TIGHT ENDS (5): Trey Burton, Adam Shaheen, Ben Braunecker, Bradley Sowell, Dax Raymond
Missing the cut: Ian Bunting, Jesper Horsted, Ellis Richardson

If Burton has to begin training camp on the PUP list, will he be ready for Week 1? Can Shaheen stay healthy for a full season? Those are perhaps the two biggest questions needing answers not only for this unit, but for the Bears’ offense as a whole. Burton’s 11th-hour injury prior to the Bears’ playoff loss to the Philadelphia Eagles limited how dynamic Nagy’s offense could be, while Shaheen’s preseason injury meant the Bears were ineffective when using 12 personnel during the regular season. The Bears need better depth behind Burton and Shaheen — Braunecker is a reliable special teamer with flexibility to play both the “U” and the “Y” spots, but can more much-needed depth emerge from a converted offensive lineman (Sowell) and a handful of undrafted free agents (Raymond, Bunting, Horsted, Richardson)? We’ll give Sowell (at the “Y” behind Shaheen) and Raymond (at the “U” behind Burton) the spots for now, but both will have to earn their way onto the roster during training camp. 

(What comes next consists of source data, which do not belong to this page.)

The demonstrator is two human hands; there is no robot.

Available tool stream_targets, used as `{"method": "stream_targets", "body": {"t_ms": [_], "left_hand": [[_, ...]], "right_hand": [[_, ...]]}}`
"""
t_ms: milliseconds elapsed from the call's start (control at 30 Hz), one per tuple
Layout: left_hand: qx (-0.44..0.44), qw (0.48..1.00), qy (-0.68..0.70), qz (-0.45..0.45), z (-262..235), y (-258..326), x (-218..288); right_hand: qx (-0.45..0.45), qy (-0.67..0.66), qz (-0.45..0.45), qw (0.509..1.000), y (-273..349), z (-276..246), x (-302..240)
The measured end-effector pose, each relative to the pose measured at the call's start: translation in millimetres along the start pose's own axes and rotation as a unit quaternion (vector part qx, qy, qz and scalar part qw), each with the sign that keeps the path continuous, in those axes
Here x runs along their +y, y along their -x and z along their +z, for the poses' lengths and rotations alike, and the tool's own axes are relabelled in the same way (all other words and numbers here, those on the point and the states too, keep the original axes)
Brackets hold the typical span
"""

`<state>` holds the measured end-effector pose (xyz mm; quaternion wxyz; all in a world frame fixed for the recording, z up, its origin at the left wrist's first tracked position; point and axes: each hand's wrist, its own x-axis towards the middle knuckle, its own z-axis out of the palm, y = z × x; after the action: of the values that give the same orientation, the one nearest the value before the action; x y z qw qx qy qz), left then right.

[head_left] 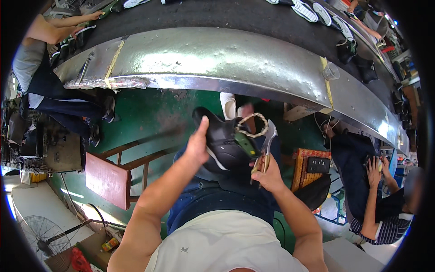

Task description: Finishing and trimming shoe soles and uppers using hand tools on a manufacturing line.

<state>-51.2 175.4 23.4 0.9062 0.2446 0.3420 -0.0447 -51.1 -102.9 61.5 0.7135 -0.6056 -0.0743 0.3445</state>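
Observation:
My left hand (198, 147) is closed on the side of a black shoe (217, 136), which it holds up above my lap. A green part (244, 143) shows at the shoe's opening, and a light braided lace (267, 126) loops out from it. My right hand (270, 176) grips metal pliers (268, 143) by the handles, just right of the shoe. The pliers' head points away from me, close beside the lace loop. Whether the pliers touch the shoe I cannot tell.
Ahead runs a metal-edged conveyor (190, 54) carrying several shoes (304, 11). A pinkish stool (106, 181) stands left, and a woven-seat chair (301, 170) with a black object on it stands right. One co-worker (29, 63) stands at left; another (376, 195) sits at right. A fan (43, 240) is lower left.

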Motion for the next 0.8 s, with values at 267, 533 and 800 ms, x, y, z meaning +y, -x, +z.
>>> {"method": "stream_targets", "body": {"t_ms": [267,533,800], "left_hand": [[-0.111,0.797,-0.552,-0.219,55,119,18],[-0.219,0.535,-0.705,0.410,55,79,-39],[-0.042,0.741,-0.627,0.236,-15,31,-109]], "right_hand": [[0.100,-0.067,-0.037,0.992,-6,-52,-49],[0.087,-0.054,0.014,0.995,-30,-71,-68],[0.152,0.155,0.095,0.971,-14,-28,24]]}}
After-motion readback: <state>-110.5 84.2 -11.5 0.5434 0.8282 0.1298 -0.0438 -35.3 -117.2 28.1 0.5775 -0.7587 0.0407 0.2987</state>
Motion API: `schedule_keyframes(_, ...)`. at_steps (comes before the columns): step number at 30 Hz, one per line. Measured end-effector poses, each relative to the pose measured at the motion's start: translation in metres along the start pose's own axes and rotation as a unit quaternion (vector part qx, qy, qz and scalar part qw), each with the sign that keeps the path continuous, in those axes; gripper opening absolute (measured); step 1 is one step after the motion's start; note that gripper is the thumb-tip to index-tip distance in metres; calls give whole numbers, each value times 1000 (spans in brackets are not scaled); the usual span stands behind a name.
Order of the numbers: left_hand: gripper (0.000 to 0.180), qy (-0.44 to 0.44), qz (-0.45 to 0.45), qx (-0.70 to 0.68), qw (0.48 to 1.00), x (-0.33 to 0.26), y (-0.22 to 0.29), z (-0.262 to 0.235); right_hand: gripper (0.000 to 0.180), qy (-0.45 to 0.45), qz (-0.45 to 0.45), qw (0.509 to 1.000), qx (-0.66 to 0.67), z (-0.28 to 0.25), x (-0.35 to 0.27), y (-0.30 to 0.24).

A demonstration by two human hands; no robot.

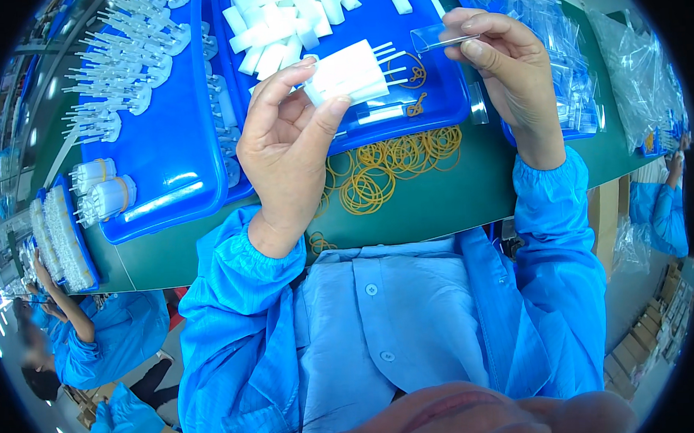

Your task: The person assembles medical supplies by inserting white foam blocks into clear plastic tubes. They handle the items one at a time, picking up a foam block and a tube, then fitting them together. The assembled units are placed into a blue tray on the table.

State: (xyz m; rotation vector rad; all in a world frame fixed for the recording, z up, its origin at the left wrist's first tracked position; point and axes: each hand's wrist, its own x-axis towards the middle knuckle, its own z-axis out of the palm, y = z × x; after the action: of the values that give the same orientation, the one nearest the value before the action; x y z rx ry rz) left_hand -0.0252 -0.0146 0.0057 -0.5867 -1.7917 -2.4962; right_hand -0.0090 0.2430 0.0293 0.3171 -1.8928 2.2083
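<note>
Between the thumb and fingers of my left hand (282, 142) is a white block (348, 73) with several thin white prongs pointing right. My right hand (511, 62) is raised to the right of it, pinching a small clear plastic piece (432, 39) by its right end. The clear piece is close to the prongs but apart from them. Under both hands lies a blue tray (454, 107) with loose white blocks (292, 18) at its far side. Two rubber bands (416, 105) lie in this tray near the prongs.
Rubber bands (369, 181) are heaped on the green table (439, 205) before me. A blue tray (173, 147) of pronged white parts stands left, with banded bundles (114, 196) at its corner. Clear plastic pieces (541, 53) fill a tray at right. A co-worker's blue sleeve (113, 350) shows lower left.
</note>
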Motion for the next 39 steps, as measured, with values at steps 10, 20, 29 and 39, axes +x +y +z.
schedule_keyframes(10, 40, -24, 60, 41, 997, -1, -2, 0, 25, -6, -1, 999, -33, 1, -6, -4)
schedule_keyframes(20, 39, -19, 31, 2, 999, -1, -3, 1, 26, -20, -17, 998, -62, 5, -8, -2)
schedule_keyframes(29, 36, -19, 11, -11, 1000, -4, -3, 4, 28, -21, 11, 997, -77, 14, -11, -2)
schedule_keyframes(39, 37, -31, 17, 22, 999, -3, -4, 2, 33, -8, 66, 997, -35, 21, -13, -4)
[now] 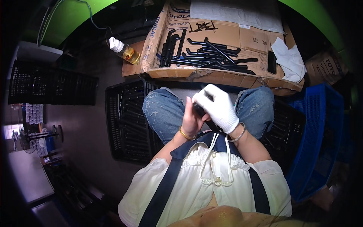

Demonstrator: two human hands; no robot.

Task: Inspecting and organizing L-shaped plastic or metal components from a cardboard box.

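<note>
My bare left hand (190, 120) and my right hand (218, 106) in a white glove meet over my lap, both closed around a small black plastic part (199, 110). Most of that part is hidden between the palms. A gold bangle sits on the left wrist and a thin bracelet on the right. I sit with my knees in blue jeans, just behind a flattened cardboard box (230, 75) that holds several long black plastic rods (211, 56).
A black slatted crate (124, 121) stands to my left and another to my right, beside a blue crate (321, 140). A bottle of yellow liquid with a white cap (124, 50) stands at the box's left corner. A white cloth (290, 60) lies at its right end.
</note>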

OFFENSIVE LINE (8): Charles Leno, James Daniels, Cody Whitehair, Kyle Long, Bobby Massie, Rashaad Coward, Ted Larsen, Alex Bars
Missing the cut: Cornelius Lucas, Joe Lowery, T.J. Clemmings, Blake Blackmar, Marquez Tucker, Jordan McCray, Sam Mustipher

The Bears moved Sowell to tight end thanks, in part, to their confidence in the development of Coward — a converted defensive lineman — to take over as their swing tackle in 2019. He’s still under construction as an NFL offensive lineman and will have to beat out a handful of challengers, including a five-year NFL reserve in Lucas, but Coward has the edge for a roster spot. The interior reserves are less clear, though: Larsen was brought back in free agency but only has $90,000 guaranteed on his one-year deal, while Bars played for O-line coach Harry Hiestand in college but is coming off an ACL/MCL injury that led to him going undrafted in April. Any of the other reserves could make a push, or the Bears could look to add interior depth on cut-down weekend. For now, though, Larsen, Bars and Coward make the most sense to slide behind the same starting five the Bears had to end 2018. 

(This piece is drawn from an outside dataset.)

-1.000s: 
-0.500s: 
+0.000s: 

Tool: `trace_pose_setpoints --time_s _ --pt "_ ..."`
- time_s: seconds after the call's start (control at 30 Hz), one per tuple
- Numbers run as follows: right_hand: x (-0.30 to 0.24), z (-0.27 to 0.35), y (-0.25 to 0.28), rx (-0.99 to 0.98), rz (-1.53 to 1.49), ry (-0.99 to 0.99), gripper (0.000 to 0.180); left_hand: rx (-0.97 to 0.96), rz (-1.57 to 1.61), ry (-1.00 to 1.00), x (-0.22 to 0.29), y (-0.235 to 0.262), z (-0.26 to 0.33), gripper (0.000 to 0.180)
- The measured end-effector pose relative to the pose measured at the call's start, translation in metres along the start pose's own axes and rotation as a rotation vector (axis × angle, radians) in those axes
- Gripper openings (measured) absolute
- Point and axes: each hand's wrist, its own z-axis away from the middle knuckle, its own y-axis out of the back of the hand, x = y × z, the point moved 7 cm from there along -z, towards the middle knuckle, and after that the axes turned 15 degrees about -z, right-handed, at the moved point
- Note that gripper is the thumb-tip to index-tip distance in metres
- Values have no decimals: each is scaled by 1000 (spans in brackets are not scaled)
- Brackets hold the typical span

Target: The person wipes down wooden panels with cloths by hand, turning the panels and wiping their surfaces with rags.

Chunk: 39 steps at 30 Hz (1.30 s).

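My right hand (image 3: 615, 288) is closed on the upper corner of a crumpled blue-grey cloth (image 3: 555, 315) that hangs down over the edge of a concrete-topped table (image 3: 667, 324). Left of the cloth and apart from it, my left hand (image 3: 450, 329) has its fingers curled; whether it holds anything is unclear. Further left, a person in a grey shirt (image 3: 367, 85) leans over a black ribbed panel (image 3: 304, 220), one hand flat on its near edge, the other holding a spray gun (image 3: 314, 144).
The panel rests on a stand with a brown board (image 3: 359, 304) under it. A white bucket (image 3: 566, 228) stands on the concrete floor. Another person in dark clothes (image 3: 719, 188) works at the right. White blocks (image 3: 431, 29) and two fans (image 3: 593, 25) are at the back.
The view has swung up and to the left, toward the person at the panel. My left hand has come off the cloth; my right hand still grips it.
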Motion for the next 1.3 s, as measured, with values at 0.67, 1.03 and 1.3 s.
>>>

DEFENSIVE LINE (6): Akiem Hicks, Eddie Goldman, Bilal Nichols, Roy Robertson-Harris, Jonathan Bullard, Nick Williams
Missing the cut: Abdullah Anderson, Jalen Dalton, Daryle Banfield, Jonathan Harris

This is the Bears’ deepest unit, with the only battle to see who will make the roster and wind up inactive on game days, as Williams was for all but two games in 2018. 

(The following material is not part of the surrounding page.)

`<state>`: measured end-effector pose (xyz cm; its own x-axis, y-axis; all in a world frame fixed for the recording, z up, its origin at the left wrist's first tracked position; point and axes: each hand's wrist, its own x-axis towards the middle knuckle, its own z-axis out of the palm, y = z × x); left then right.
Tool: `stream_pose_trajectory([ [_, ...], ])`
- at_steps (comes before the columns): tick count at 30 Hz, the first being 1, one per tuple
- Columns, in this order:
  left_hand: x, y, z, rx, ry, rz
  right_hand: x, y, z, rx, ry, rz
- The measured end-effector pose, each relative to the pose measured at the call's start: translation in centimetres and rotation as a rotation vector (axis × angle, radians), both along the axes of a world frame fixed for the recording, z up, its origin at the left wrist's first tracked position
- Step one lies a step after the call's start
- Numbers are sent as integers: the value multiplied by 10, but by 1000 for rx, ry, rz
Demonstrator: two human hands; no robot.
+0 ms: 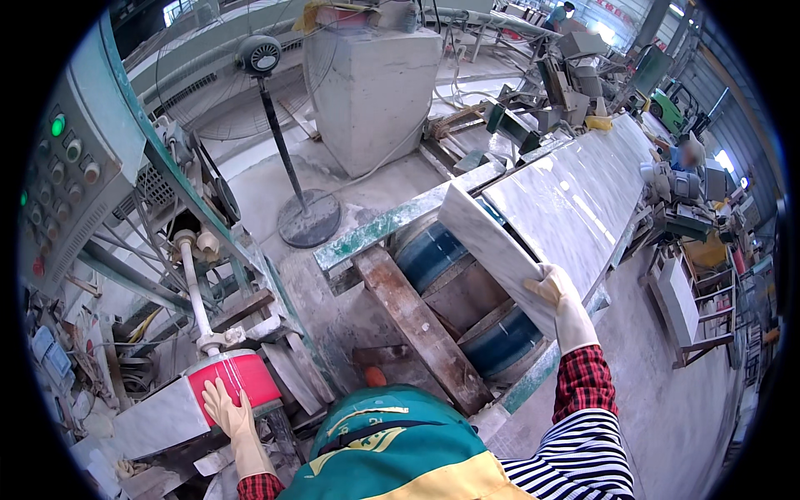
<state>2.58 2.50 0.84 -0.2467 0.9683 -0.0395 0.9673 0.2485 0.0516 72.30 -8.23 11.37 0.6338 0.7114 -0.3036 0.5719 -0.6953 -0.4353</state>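
Observation:
My left hand (pixel 223 407), in a cream rubber glove, lies with fingers spread against a red roller (pixel 257 375) at lower left. Beside that roller, a pale marble slab (pixel 162 417) sticks out to the left. In a matching glove, my right hand (pixel 560 302) grips the near edge of a tilted white marble slab (pixel 487 250). This slab stands partly raised over blue rollers (pixel 502 340), next to a larger grey-veined marble surface (pixel 575 200) that stretches to the far right. My right thumb is partly hidden.
A rusty beam (pixel 421 333) crosses before the blue rollers. At left is a control panel (pixel 71 171) with lit green buttons. A fan on a stand (pixel 283 146) rises beyond, near a big pale block (pixel 371 92). A rack (pixel 708 317) stands right; people (pixel 557 17) are far off.

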Motion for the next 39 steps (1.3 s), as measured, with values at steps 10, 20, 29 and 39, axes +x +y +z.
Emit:
stream_pose_trajectory([
  [10, -7, 1, -3, 8, 24, 24, -6, 0, 4, -12, -7, 12],
  [20, -16, -1, -10, 35, 34, 37, -13, 0, 9, 2, -4, 23],
  [29, -23, -5, -11, 35, 35, 74, -20, 1, 8, -59, -60, 61],
  [39, -27, -7, -3, 40, 56, 41, -31, 1, 14, -103, -191, 112],
])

OUTSIDE LINEBACKER (5): Khalil Mack, Leonard Floyd, Aaron Lynch, Isaiah Irving, Chuck Harris
Cut: Kylie Fitts, Mathieu Betts, James Vaughters

Irving flashed during 2017’s and 2018’s preseasons, and might need to do so again to secure his spot on the Bears’ 2019 roster. But consider this an open battle for reserve roles behind Mack/Floyd/Lynch: Irving has the inside track to one spot but will have to earn it; while whoever flashes the most from the Harris/Fitts/Betts/Vaughters group should get another. We’ll go with Harris here — maybe Mack can take his fellow Buffalo alum under his wing during training camp. 

INSIDE LINEBACKER (4): Danny Trevathan, Roquan Smith, Nick Kwiatkoski, Joel Iyiegbuniwe
Cut: Josh Woods, Jameer Thurman, Kevin Pierre-Louis

Woods might be as close to the bubble as anyone on defense, and could force his way on to the roster with a strong preseason and a commitment to special teams. But with Kwiatkoski a reliable backup and he and Iyiegbuniwe being core special teamers, it’s hard to see Woods beating out any of those four for a spot right now. 

CORNERBACK (6): Kyle Fuller, Prince Amukamara, Buster Skrine, Kevin Toliver II, Duke Shelley, Sherrick McManis
Cut: Stephen Denmark, John Franklin III, Michael Joseph, Josh Simmons, Clifton Duck, Jonathon Mincy

There should be a strong competition among the reserve outside corners on this roster, with Toliver having the best shot but needing to fend off the raw athleticism of Denmark and Franklin as well as the talent of Joseph, who stuck on the practice squad last year after going undrafted out of Division III Dubuque. Shelley flashed during OTAs and minicamp during the spring and looks likely to wind up on the 53-man roster. While McManis worked at safety some during the spring, we’ll include him among the cornerbacks for now. 

SAFETY (4): Eddie Jackson, Ha Ha Clinton-Dix, Deon Bush, DeAndre Houston-Carson
Cut: Doyin Jibowu

Barring injury and a more permanent move to safety for McManis, there’s little that’ll change in this unit between now and Week 1.

SPECIALISTS (3): Greg Joseph (PK), Pat O’Donnell (P), Patrick Scales (LS)
Cut: Elliott Fry, Eddy Pineiro, John Wirtel

Surprise! While the battle between Fry and Pineiro will dominate the headlines in Bourbonnais, the “winner” isn’t guaranteed to be the Bears’ Week 1 kicker. So not only are those two competing against each other, they’re competing against the field, too. In this scenario, the Cleveland Browns keep fifth-round pick Austin Seibert and cut Joseph, who made 17 of 20 field goals (with a long of 51 yards) for them in 2018. The Bears could try to swing a trade for Baltimore’s Kaare Vedvik here, too. The larger point, though, is this: Pace may have to look outside the organization for his Week 1 kicker, and there will be some talent — like Joseph — available if he does.